▶ _Description of the task_:
Lines with the word "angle": copy all of them from the entries below.

[Record set Boundary: Start]

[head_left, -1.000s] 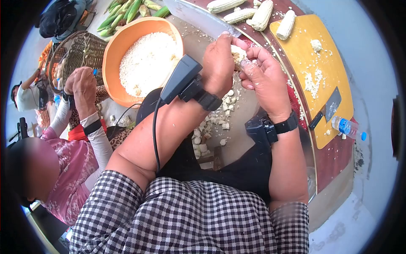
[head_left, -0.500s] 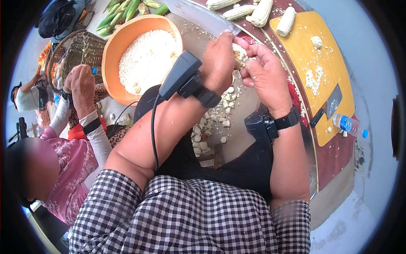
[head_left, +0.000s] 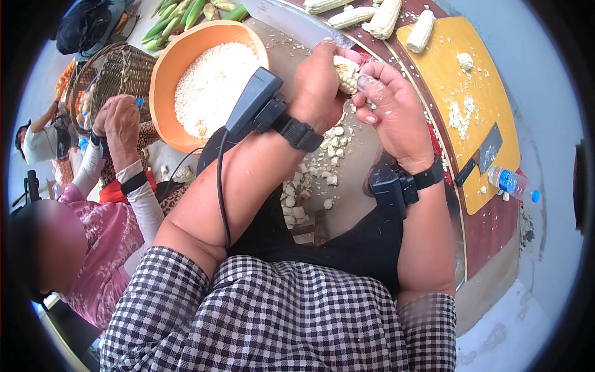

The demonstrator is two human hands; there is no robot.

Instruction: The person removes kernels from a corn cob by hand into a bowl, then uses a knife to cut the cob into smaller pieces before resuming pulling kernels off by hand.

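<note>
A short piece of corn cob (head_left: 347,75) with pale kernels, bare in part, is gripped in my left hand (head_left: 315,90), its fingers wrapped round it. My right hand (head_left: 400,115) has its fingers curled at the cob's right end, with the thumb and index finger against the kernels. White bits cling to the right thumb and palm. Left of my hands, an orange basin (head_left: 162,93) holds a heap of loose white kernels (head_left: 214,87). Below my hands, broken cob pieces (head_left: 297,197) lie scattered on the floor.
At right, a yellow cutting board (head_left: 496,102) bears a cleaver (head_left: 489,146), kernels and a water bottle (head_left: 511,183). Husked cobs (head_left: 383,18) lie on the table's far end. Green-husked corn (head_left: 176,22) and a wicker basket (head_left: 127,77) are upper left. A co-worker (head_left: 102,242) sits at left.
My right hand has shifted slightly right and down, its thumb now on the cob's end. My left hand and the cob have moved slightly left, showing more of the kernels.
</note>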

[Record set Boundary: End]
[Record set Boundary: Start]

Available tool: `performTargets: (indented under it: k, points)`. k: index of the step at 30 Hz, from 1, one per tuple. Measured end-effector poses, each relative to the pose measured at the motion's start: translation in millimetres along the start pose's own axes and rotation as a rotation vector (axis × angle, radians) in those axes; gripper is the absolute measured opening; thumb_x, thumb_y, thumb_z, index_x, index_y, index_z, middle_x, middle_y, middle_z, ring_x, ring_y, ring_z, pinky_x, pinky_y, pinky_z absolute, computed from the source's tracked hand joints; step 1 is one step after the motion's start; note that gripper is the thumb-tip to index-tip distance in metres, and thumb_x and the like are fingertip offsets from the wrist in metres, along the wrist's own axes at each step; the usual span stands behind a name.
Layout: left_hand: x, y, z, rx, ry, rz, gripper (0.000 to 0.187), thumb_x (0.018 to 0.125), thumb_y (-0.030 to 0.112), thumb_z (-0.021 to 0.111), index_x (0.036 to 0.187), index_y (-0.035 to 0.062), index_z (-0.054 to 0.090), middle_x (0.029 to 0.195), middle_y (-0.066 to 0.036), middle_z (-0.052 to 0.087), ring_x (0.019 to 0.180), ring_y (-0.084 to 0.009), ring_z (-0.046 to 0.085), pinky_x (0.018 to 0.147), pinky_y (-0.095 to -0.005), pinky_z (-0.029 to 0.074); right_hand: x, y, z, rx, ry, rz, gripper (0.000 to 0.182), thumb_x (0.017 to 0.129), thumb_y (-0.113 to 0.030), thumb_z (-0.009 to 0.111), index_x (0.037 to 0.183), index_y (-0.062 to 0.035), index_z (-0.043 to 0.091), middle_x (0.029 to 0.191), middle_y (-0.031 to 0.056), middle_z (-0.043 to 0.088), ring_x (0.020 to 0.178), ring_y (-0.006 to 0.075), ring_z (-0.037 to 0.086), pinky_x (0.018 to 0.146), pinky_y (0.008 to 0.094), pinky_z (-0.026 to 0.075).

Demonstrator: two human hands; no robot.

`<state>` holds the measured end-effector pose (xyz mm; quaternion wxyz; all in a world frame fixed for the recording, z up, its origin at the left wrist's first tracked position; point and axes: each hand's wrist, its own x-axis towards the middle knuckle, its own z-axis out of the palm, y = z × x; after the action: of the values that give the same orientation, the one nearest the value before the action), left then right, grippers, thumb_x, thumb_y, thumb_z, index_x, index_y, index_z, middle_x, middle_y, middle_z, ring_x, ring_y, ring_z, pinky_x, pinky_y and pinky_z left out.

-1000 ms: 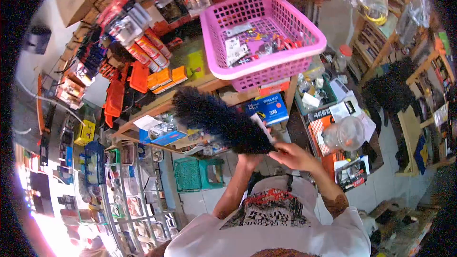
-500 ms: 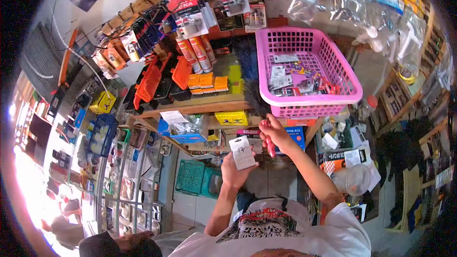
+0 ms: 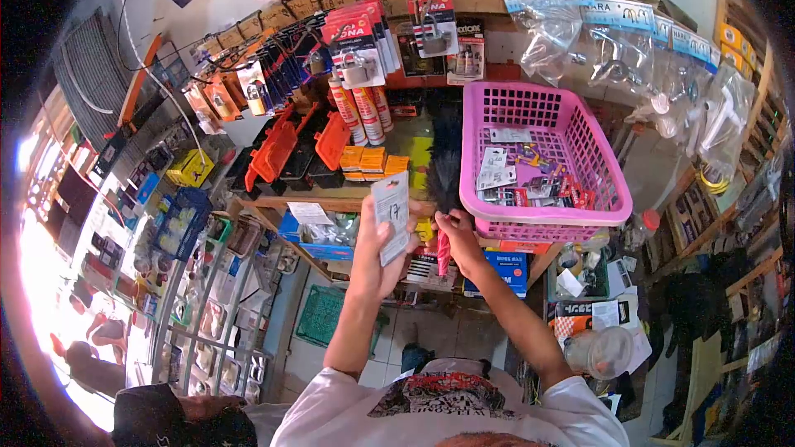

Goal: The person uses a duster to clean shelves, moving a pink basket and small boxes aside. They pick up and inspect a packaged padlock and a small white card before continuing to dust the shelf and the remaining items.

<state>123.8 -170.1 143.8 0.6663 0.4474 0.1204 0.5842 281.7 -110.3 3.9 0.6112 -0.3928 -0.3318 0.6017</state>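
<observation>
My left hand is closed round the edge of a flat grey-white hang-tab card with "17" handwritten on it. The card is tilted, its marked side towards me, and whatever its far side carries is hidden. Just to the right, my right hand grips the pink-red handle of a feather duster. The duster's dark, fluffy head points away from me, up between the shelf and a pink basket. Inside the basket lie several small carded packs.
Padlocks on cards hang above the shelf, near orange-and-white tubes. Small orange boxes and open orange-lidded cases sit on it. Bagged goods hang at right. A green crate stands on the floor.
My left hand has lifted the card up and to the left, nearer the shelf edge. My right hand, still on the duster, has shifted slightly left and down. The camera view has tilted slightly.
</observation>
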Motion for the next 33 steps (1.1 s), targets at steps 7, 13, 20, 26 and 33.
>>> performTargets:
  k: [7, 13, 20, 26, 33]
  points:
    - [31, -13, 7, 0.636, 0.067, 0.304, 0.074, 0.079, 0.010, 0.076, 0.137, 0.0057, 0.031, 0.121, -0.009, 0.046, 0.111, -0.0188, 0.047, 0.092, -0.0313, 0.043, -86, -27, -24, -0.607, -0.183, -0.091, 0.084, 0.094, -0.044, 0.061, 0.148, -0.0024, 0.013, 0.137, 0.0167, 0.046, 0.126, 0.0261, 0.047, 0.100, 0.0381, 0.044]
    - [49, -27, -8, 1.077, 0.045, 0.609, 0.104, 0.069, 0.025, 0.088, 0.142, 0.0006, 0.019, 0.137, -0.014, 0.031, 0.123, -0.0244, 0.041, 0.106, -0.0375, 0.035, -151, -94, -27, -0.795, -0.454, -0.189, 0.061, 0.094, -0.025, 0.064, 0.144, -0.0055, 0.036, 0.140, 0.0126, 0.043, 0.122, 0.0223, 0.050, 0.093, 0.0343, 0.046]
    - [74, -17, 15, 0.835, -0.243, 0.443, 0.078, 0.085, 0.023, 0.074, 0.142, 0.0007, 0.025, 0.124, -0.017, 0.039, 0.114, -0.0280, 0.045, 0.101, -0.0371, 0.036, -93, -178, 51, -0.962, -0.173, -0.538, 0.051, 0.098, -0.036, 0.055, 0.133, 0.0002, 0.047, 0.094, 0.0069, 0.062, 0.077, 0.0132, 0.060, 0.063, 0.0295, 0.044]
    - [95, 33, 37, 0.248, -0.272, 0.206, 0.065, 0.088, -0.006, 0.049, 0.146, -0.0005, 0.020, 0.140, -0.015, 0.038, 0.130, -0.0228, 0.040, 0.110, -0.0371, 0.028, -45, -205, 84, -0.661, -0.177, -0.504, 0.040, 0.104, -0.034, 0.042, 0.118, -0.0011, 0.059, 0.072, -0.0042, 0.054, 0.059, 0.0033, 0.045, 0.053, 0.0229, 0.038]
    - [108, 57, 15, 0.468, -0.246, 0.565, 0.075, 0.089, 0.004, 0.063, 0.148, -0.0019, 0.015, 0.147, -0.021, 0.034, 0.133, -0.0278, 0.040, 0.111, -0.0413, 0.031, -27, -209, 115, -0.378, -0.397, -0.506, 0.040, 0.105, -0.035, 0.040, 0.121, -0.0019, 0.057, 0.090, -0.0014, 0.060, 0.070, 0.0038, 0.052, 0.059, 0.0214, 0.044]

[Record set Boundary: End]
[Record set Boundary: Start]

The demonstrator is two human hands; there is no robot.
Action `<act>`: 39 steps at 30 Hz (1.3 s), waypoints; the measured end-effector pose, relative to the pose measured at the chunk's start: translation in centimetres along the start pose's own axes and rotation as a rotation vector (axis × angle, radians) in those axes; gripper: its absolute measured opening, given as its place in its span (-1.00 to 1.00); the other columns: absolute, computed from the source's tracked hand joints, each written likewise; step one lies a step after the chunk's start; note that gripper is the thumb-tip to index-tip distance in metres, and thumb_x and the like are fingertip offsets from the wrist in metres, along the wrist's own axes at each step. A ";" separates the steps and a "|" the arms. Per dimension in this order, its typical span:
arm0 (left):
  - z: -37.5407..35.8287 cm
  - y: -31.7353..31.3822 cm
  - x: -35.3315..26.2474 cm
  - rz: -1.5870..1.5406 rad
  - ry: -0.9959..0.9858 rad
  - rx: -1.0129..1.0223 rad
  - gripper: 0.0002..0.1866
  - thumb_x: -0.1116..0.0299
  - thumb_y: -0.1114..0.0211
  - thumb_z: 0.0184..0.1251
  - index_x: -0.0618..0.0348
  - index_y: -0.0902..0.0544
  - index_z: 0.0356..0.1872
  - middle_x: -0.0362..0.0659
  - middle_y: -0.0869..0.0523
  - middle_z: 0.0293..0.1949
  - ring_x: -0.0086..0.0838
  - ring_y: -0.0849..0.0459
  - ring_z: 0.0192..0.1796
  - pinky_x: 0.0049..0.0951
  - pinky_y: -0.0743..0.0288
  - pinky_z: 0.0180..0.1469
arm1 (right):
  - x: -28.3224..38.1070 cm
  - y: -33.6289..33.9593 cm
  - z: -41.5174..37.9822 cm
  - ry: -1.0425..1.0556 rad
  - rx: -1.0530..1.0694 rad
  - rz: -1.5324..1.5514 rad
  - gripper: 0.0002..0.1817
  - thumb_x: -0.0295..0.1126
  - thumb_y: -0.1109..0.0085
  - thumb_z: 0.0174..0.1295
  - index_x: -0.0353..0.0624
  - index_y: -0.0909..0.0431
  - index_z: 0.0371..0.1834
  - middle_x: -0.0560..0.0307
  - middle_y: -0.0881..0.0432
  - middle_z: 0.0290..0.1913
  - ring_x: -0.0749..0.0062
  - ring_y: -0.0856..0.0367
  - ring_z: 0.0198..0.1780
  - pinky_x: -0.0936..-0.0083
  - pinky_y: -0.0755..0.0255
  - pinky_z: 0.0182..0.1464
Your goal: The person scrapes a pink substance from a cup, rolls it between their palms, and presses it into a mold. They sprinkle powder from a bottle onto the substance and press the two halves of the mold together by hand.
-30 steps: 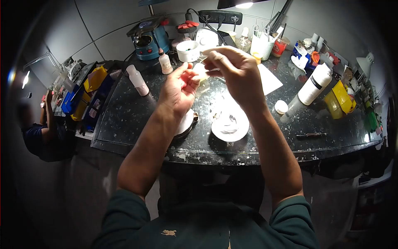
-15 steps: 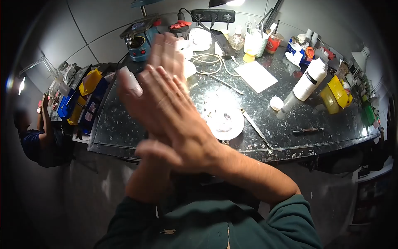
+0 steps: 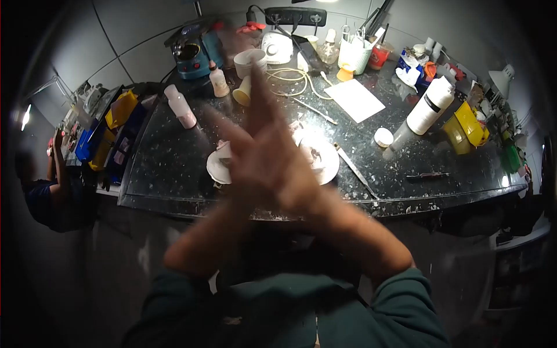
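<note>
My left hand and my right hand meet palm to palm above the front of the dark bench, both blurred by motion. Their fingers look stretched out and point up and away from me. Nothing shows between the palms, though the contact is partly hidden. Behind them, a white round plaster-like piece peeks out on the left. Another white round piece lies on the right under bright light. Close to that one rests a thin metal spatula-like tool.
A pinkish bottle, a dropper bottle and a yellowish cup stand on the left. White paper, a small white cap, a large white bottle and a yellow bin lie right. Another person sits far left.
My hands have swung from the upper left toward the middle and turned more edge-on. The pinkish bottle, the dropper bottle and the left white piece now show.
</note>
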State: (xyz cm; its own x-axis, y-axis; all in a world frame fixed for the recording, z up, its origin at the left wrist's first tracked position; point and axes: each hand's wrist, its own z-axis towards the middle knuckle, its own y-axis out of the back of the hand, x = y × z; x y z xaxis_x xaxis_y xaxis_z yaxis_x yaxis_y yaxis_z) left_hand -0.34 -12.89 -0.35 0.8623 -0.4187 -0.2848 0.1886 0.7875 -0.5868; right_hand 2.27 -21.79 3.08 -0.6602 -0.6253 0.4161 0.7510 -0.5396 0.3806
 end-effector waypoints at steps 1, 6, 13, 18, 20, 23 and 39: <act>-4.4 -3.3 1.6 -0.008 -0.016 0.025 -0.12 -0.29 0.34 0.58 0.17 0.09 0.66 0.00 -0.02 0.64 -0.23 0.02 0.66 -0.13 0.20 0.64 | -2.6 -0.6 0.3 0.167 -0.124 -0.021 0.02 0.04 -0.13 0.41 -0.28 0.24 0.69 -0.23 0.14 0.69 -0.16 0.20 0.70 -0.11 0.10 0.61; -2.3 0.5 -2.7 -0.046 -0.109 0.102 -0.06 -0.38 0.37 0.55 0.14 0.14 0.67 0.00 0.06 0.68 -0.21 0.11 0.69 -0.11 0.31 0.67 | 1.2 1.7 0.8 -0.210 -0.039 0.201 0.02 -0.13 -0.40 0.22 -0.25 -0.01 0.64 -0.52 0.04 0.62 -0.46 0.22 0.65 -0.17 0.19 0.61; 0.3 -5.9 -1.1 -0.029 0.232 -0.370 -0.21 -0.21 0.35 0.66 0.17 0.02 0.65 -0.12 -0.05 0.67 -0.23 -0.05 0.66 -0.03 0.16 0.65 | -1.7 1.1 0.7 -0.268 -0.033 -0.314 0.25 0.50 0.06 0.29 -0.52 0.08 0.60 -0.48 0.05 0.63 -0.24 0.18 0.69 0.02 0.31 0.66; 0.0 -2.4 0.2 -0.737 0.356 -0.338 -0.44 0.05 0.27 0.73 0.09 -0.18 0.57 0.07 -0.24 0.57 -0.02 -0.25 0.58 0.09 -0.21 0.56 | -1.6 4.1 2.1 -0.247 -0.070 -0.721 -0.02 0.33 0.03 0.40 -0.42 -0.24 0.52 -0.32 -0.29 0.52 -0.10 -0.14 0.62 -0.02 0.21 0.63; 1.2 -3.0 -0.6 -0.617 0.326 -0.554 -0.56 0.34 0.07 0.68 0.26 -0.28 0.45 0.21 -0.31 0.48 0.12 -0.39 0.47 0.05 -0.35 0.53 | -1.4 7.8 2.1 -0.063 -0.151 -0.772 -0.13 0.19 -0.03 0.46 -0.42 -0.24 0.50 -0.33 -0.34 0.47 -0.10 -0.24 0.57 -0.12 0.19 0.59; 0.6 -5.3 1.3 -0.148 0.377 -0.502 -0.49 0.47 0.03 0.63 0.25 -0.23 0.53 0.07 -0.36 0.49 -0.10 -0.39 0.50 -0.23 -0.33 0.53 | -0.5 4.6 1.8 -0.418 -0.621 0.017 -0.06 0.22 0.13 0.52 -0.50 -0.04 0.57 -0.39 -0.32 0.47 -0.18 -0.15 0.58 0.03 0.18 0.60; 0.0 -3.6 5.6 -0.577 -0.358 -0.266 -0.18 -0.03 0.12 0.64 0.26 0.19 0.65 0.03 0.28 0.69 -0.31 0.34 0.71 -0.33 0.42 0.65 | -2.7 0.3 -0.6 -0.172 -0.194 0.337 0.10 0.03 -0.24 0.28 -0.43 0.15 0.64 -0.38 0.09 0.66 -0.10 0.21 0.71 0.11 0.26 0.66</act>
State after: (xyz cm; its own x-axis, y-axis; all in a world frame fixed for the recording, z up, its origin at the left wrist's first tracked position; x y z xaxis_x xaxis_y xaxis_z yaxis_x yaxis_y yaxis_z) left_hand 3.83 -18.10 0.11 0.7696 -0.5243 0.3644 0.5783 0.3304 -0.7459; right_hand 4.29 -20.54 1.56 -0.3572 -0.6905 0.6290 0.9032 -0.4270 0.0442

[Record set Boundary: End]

▶ _Answer to the exercise_:
Available tool: `performTargets: (indented under it: k, points)`. k: index of the step at 30 Hz, from 1, one per tuple. Measured end-effector poses, each relative to the pose measured at the motion's start: translation in millimetres along the start pose's own axes and rotation as a rotation vector (axis × angle, radians) in those axes; gripper is the absolute measured opening; thumb_x, thumb_y, thumb_z, index_x, index_y, index_z, middle_x, middle_y, middle_z, ring_x, ring_y, ring_z, pinky_x, pinky_y, pinky_z absolute, computed from the source's tracked hand joints; step 1 is one step after the motion's start; note that gripper is the thumb-tip to index-tip distance in metres, and thumb_x and the like are fingertip offsets from the wrist in metres, along the wrist's own axes at each step; the usual span stands behind a name.
Action `<act>`: 39 steps at 30 Hz (1.3 s), waypoints; the measured end-effector pose, relative to the pose measured at the chunk's start: translation in centimetres along the start pose's own axes and rotation as a rotation vector (axis × angle, radians) in those axes; gripper: its absolute measured opening, given as its place in its span (-1.00 to 1.00); the other columns: absolute, computed from the source's tracked hand joints, each written likewise; step one lies a step after the chunk's start; note that gripper is the thumb-tip to index-tip distance in metres, and thumb_x and the like are fingertip offsets from the wrist in metres, along the wrist's own axes at each step. A ";" separates the steps and a "|" the arms. Per dimension in this order, its typical span:

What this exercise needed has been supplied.